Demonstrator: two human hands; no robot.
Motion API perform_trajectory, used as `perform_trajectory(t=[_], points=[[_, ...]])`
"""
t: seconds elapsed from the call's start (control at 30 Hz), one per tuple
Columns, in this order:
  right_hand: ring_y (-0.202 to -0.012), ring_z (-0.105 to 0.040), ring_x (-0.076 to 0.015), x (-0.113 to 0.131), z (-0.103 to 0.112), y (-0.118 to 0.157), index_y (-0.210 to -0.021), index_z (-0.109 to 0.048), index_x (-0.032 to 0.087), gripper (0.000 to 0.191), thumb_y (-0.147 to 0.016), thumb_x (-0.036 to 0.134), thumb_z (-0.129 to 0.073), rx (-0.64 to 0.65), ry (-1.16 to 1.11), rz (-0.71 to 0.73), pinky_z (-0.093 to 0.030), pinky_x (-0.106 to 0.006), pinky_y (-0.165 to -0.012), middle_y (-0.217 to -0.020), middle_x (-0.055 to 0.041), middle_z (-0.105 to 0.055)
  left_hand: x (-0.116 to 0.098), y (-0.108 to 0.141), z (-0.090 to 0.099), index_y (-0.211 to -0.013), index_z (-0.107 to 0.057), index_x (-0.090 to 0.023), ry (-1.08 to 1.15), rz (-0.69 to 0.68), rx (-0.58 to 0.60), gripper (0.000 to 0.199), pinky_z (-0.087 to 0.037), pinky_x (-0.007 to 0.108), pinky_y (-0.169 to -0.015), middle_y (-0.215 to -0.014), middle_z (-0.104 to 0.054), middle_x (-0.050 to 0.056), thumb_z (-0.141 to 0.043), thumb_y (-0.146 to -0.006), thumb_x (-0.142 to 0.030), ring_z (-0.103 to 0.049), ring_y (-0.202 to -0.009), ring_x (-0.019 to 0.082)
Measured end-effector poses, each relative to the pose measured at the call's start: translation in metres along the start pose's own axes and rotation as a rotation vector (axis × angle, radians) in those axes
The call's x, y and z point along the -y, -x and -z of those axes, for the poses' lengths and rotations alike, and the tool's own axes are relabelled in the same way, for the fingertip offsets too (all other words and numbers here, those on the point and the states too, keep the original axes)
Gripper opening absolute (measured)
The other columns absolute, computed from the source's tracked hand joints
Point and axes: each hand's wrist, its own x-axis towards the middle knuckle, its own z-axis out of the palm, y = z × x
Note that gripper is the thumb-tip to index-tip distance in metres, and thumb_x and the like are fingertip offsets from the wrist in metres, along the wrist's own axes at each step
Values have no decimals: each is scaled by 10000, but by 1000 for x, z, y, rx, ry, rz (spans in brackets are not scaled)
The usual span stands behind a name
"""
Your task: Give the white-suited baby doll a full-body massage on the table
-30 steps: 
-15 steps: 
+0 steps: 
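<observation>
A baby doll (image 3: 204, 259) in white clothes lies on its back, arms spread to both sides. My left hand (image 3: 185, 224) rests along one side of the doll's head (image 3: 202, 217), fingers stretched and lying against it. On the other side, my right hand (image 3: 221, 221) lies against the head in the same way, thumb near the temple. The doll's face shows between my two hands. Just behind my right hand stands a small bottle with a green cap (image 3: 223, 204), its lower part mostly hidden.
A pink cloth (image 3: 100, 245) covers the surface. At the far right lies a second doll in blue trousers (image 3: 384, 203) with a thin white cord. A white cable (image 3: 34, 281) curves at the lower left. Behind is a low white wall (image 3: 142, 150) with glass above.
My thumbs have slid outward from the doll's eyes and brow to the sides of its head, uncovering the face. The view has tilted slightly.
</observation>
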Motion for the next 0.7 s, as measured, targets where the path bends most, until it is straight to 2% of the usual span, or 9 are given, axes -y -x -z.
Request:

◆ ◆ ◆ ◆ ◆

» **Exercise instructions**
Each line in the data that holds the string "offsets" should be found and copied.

» **Written reply**
The call's x, y and z point along the -y, -x and -z of those axes, for the poses' lengths and rotations alike, and the tool's own axes are relabelled in the same way, for the fingertip offsets too (all other words and numbers here, those on the point and the states too, keep the original axes)
Note that gripper is the thumb-tip to index-tip distance in metres, and thumb_x and the like are fingertip offsets from the wrist in metres, along the wrist's own axes at each step

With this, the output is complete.